Many Tory MPs seem to take it as read that Sunak, if he loses office, will do the same thing.

He should not do so. Instead Sunak should stay on as Conservative leader if he loses the election. He should prepare the ground for staying on with trusted colleagues. He should then stand at the Downing Street lectern and say responsible leaders do not just jump ship. He should say it is his duty to see the party through a period of necessary reflection. He could even say what Callaghan told Labour MPs in 1979: “There is no vacancy for my job.”

But he needs to have a plan for what he can bring to opposition as well as a plan to then leave later. Here, Michael Howard could be the model. Howard stayed five months after losing the 2005 election before resigning. This had important consequences. The leadership election process was rethought, though not as radically as Howard wanted, and the shadow cabinet was reshaped. This allowed younger faces to catch the spotlight. The result was the election of David Cameron.
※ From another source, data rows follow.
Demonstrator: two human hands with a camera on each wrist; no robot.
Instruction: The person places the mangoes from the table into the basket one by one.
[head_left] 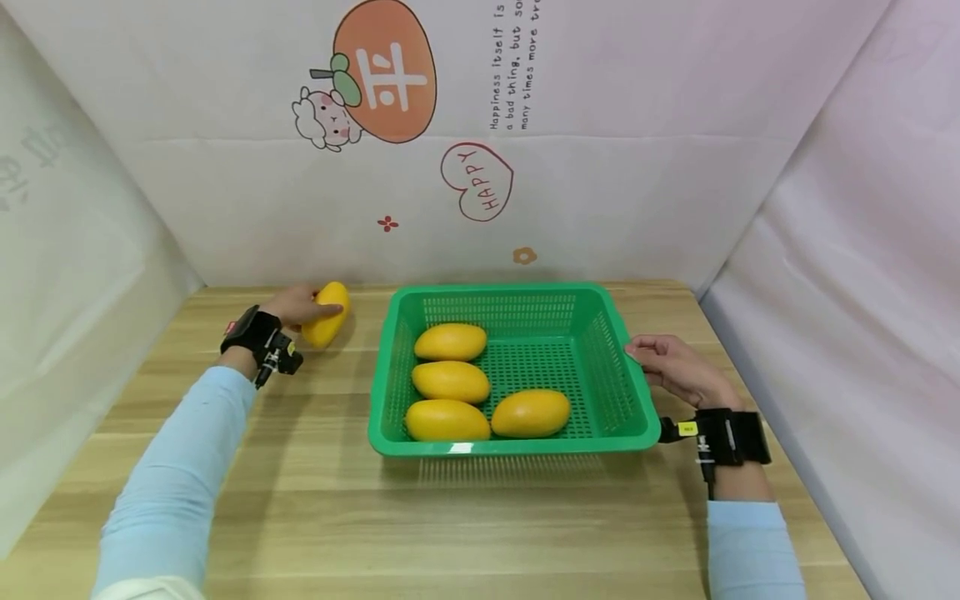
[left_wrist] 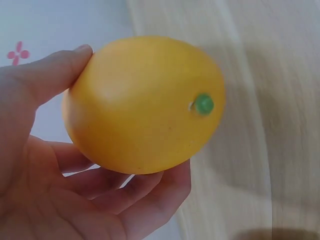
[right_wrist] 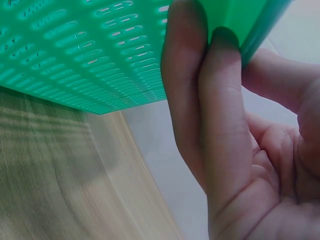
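Note:
At the back left of the table, my left hand grips a yellow mango. The left wrist view shows this mango between thumb and fingers, its green stem end facing the camera. My right hand pinches the right rim of a green plastic basket. In the right wrist view, two fingers lie against the outside of the perforated basket wall, with the thumb at the rim. Inside the basket lie several mangoes: three stacked in a column on the left and one mango beside the nearest of them.
A wooden table carries everything. White printed cloth hangs behind it, and plain cloth sheets stand at the left and right sides. Black camera straps sit on both wrists.

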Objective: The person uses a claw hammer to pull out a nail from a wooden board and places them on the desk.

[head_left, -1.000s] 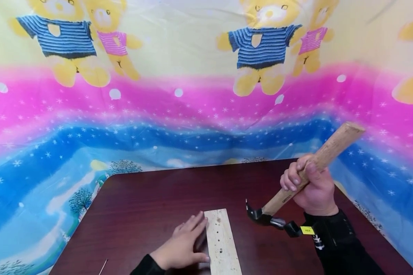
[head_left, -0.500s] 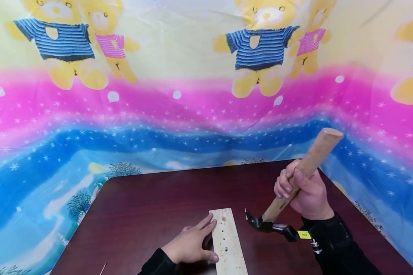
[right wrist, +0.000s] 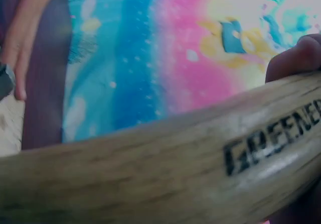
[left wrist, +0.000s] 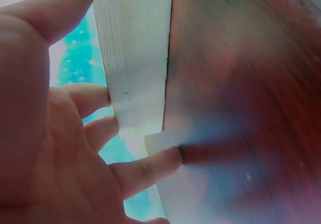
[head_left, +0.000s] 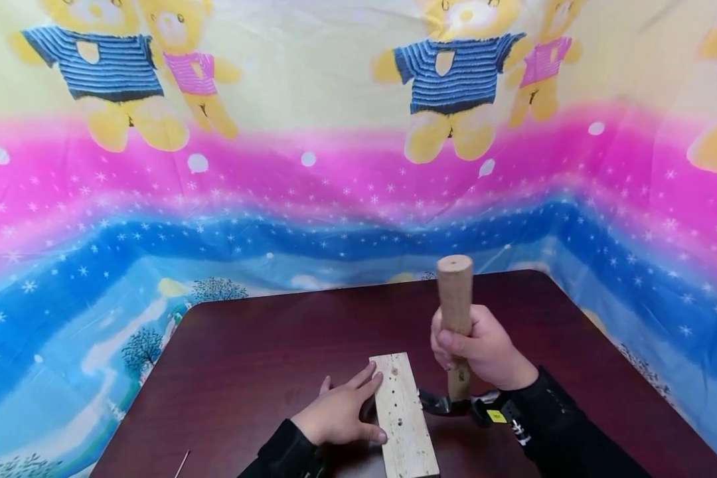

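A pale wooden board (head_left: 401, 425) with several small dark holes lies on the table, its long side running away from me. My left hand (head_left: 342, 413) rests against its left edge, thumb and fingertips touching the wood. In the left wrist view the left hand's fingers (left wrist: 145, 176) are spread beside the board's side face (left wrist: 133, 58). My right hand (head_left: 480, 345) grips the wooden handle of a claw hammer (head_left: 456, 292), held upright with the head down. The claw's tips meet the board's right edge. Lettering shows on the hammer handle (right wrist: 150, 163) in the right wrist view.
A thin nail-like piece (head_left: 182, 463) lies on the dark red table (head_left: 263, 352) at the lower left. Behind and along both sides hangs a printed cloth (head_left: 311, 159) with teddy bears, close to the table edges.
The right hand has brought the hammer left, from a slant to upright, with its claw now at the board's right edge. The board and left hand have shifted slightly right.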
The first weeks of a new government can set the tone of a whole parliament. In 2010, because Gordon Brown resigned his party's leadership immediately after leaving Downing Street, Labour had no one to challenge the growing narrative that it had "maxed out the nation's credit card". It was still having this claim hung around its neck at the 2015 general election.

So the Tories need to remain in the debate following their coming defeat and not spend all their energies on a leadership election.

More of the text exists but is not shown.